Notes on learning scala for distributed algorithms
I’m currently taking a college course on distributed algorithms, that uses scala for teaching. I’m not familiar with distributed algorithms or scala, so in this blog I will document my learnings and provide some protips on a simple scala setup.
Scala setup
We advised by the instructor so use scala using the intelliJ IDE, but since I’m
not a big fan of IDEs and prefer using my editor (emacs). I thought I get away
with simply installing scala from the command line (apt-get install scala
)
and invoking my programs from the command line using the scalac
or scala
programs.
The course requires using a dependency called scalaneko, which of course needs to specified before building your program. I tried to compile this with a simple Makefile that looked like this:
run:
scala -cp scalaneko_2.12-0.19.0-SNAPSHOT.jar hello_world.scala
Above Makefile simply tries to specify the classpath using the -cp
flag and runs
the scala file. However, this approach fails with errors that probably are hinting
towards the dependency being compiled using a different version of scala.
Therefore, I decided to use SBT for this purpose. SBT is more complex tool for my simple usage but I think the time saved in the long run would be worth it.
For installation, followed the setup guide here. I read the getting started guide to see how to make it work. Here’s a brief description (make sure sbt is installed first): First cd into the folder you want to setup your first project. Then execute:
sbt new sbt/scala-seed.g8
Type a project name (say hello
) when prompted for it. You then cd into the hello
directory and execute sbt
. Once inside the prompt, type run
. This whole process
takes a while to complete since it downloads and compiles many sources.
Scala syntax protips
Values and variables
Scala supports values and variables. Values cannot be changed and are technically
constants (immutable). Values are declared with val
and variables with var
.
Since scala supports type inference you don’t need to explicitly declare the type of your values or variables.
For loop
For loops have the following syntax:
var count = 0
for (i <- 0 to 10) count = count + i
count
Functions
Since scala is an object-oriented functional programming language, functions are
basically objects that you create with the keyword def
. For example:
def sum(a: Int, b: Int): Int = a + b
sum(900,100)
The Int
after the colon is the return type.

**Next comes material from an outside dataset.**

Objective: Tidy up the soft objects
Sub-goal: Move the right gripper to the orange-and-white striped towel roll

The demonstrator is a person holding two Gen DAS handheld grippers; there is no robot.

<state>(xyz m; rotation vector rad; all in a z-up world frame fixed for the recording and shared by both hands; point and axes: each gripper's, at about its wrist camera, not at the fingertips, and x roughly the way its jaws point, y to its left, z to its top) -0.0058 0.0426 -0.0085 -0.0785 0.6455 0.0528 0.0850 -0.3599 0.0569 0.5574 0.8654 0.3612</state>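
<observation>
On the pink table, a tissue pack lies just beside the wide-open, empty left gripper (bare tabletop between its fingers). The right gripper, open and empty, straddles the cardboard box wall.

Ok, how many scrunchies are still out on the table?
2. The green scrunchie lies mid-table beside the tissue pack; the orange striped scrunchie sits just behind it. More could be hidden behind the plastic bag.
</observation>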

You can leave out specifying the
return type in most cases since scala can infer that by itself. Just like any
functional language, functions can be stored and passed around like objects.

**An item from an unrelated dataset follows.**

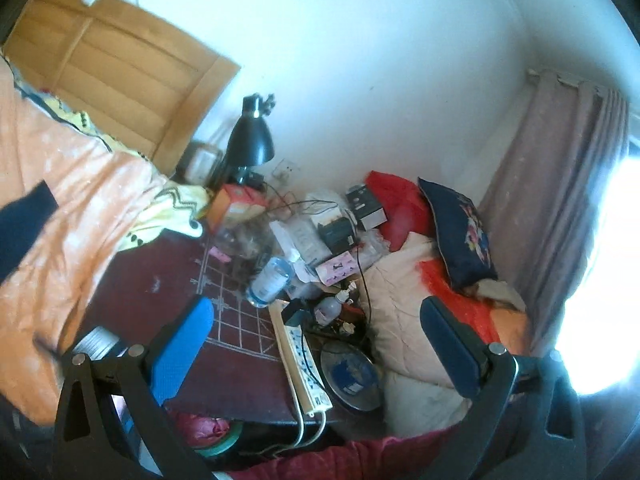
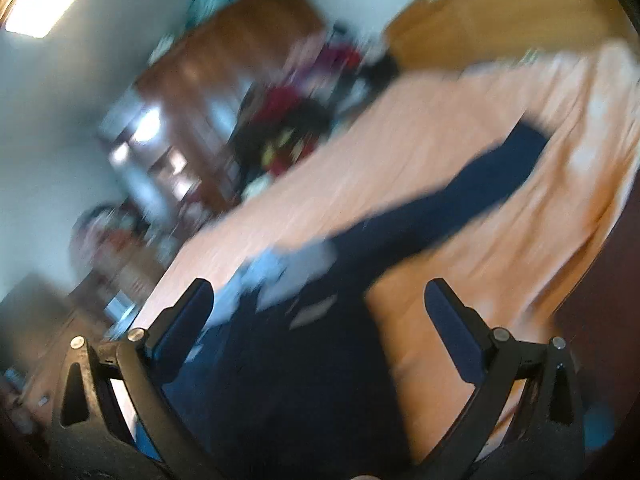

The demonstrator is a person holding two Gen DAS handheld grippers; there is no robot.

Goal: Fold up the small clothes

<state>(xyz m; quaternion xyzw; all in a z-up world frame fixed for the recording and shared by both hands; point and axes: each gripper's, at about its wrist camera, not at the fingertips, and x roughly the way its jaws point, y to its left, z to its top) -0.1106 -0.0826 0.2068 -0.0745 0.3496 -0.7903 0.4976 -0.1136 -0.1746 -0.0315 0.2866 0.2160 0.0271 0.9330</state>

If you don’t want your function to return a value (like void
) in C, use Unit
as the return value:
def print(a: Int): Unit = println(a)
print(3)
Like Ruby, the last statement in the body of a function is its return value.
Higher-order functions
Scala allows defining functios that take other functions as its arguments. This can be done by specifying the argument types and return type of the function as the data type of the variable that accepts this. For example:
def apply(f: Int => String, v: Int) = f(v)

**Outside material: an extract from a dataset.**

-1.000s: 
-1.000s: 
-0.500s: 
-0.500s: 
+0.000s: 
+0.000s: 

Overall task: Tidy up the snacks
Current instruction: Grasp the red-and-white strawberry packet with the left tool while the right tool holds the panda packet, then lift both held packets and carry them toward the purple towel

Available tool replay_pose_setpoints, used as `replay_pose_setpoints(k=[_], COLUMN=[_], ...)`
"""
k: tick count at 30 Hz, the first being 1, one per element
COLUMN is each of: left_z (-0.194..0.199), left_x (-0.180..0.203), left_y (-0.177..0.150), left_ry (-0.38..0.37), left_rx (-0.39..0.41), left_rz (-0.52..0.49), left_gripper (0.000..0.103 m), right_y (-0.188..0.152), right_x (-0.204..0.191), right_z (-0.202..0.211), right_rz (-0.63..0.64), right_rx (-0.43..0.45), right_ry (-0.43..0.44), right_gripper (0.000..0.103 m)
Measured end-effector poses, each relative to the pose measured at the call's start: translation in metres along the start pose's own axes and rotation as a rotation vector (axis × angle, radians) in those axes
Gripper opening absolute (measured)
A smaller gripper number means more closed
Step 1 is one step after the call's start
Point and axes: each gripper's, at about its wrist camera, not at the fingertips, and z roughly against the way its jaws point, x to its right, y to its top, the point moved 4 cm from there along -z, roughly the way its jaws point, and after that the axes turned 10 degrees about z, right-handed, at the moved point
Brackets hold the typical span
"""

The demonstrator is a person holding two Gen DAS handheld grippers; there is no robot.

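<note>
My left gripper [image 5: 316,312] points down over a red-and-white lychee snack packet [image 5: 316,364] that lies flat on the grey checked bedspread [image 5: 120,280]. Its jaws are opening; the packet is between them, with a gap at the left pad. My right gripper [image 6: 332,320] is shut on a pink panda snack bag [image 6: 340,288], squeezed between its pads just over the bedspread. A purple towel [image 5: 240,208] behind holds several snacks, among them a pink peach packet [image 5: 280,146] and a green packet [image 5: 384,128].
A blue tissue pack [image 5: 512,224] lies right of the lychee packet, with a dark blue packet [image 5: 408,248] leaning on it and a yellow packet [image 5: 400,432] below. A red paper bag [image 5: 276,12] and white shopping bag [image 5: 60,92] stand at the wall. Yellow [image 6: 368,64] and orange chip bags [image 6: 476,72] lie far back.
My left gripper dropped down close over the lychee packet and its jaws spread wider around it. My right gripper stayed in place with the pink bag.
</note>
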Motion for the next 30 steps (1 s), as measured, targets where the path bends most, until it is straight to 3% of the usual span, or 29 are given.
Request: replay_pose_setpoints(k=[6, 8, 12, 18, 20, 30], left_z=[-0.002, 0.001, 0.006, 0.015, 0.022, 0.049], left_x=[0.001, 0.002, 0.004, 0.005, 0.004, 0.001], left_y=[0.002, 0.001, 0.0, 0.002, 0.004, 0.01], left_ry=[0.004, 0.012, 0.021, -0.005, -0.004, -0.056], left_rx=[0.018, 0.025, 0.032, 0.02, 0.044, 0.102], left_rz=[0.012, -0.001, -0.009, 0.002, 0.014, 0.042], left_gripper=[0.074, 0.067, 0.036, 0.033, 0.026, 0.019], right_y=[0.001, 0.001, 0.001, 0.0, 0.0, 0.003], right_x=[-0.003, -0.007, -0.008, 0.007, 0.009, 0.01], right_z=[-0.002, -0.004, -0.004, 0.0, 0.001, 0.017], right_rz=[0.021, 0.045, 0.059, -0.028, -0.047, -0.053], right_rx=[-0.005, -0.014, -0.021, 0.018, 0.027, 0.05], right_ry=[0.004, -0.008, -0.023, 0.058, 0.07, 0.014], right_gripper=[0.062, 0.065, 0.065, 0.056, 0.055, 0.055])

In the above code the apply
function will accept a function f
as an arguement
which accepts one Int
and returns a String
.
Functions as variables
Functions can be assigned to a val
by specifying the prototype of the function:
val sum: (Int, Int) => Int = (a: Int, b: Int) => a + b
sum(3,6)
Or even by a simple assignment using the new
keyword:
val verboseSum = new Function2[Int, Int, Int] {
def apply(a: Int, b: Int): Int = a + b
}
verboseSum(3,6)
In the assingnment we’ve used with new Function2[-T1,-T2,+R]
constructor. This is a
special scala trait that can be used for
defining anonymous functions. Function2
specifies that the this function will accept
parameters of type T1
and T2
and will return a type R
.
Passing blocks to method calls
Passing blocks to functions (similar to Ruby do..end
blocks) is done by specifying curly
braces with the method call. Example:
Receive {
// do something...
}
Classes
Classes are defined using the class
keyword. Using a default constructor, the class
can be defined like so:
class User
val user1 = new User
A constructor can be used by directly specifying the expected argument with the classname:
class Point(x: Int, y: Int) {
def move(dx: Int, dy: Int) {
dx = x + 1
dy = y + 1
}
}
new point1 = Point(2,3)
point1.x
Singleton classes
Singleton classes in scala are created using the object
keyword. This is something
like a module in Ruby. You cannot instantiate objects of such classes. You can simply
access the functions by name instead of creating objects. The main
function of a
program must be defined inside a singleton class by the name of the package.
Inheritance
Inheritance is done using the extends
keyword and the with
keyword. You can use
extends
only once when defining a class and with
multiple times after that. with
is used for multiple inheritance.
Instantiating base class with certain values
Case classes
Case classes are useful for modelling immutable data.
Defining case classes
Defined using the case class
keyword. These classes do not require the new
keyword
for instantiation because they have an implicit apply
method defined internally. You
can use these classes like so:
case class Book(isbn: String)
val frankenstein = Book("978-0486282114")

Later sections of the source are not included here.